Legal cases challenge pre-Janus agency fees

Since the U.S. Supreme Court’s 2018 decision in Janus v. AFSCME, public-sector unions, including NJEA and other NEA affiliates, have faced several legal challenges seeking the return of agency fees paid prior to the Janus decision. Agency fees were collected from employees in a bargaining unit who chose not to join the association. Those fees covered the costs of collective bargaining, contract enforcement and other services from which the nonunion employees benefited even though they did not join the union. The Janus decision prohibited public-sector unions from collecting these fees.
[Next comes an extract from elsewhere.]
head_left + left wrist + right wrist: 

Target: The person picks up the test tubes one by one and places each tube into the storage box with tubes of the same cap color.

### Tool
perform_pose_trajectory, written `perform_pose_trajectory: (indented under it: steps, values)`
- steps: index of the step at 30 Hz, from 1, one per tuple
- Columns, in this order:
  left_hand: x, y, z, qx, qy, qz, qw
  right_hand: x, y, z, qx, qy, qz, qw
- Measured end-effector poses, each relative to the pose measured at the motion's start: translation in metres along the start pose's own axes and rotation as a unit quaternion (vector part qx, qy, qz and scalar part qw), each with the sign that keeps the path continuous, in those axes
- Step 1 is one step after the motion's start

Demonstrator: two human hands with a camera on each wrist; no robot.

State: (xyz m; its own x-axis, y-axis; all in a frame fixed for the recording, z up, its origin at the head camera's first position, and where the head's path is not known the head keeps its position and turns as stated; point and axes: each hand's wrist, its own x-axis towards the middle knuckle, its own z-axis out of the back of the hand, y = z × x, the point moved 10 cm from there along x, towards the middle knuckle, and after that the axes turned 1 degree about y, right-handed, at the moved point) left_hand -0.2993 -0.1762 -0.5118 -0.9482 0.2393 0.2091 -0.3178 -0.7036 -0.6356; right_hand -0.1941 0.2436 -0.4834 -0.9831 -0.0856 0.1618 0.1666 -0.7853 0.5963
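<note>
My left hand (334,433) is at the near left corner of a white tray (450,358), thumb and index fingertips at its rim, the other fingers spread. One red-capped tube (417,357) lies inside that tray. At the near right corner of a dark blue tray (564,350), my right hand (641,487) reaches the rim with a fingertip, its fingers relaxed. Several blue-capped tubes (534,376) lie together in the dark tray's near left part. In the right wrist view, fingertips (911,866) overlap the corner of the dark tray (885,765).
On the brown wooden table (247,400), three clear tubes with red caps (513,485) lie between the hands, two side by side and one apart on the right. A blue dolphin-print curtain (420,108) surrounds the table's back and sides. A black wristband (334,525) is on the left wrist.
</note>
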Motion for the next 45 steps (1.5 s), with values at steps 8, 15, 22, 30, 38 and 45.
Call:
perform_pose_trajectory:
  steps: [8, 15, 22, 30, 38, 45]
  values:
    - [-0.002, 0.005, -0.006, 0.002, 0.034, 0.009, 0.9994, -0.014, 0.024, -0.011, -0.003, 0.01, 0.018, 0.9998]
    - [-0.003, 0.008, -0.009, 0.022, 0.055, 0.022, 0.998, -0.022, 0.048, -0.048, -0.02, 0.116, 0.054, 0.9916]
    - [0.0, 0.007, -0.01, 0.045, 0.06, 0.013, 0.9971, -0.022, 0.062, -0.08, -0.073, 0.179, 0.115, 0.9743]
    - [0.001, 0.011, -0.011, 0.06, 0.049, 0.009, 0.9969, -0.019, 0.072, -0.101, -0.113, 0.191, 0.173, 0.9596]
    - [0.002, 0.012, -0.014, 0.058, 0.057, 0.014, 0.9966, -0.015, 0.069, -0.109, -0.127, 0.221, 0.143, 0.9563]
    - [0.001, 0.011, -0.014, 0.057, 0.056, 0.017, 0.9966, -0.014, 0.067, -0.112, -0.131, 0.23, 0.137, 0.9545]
So far, unions have been successful across the board in defending against these claims, relying on a good faith defense—that in collecting agency fees, they relied on the state of the law at the time, which permitted the collection of such fees at the time they were collected.

Though many applications to hear this issue have been filed with the Supreme Court of the United States, none have been granted by the court at the time of this writing. Most recently, in October 2020, the court declined to take the case of Reisman v. Associated Faculties of University of Maine, which addressed the constitutionality of the exclusive representation principle.

There are a series of related cases that address whether agency fee payers are entitled to a refund of unions dues they paid before the Supreme Court decided Janus v. AFSCME. The court is considering whether it will grant applications to hear these appeals.

There are two related cases in New Jersey, Smith v. NJEA et al. and Fischer v. Township of Ocean EA et al., in which the court found that the union dues authorizations signed by the plaintiffs in that case were valid and enforceable contracts. The court also found that NJEA and the local affiliates named as defendants in the case collected representation fees from fee payers in good-faith reliance on the law in effect at the time and declined to award plaintiffs return of their agency fees collected prior to the Janus decision.

Those cases are on appeal to the Third Circuit Court of Appeals. A decision is expected in the coming months.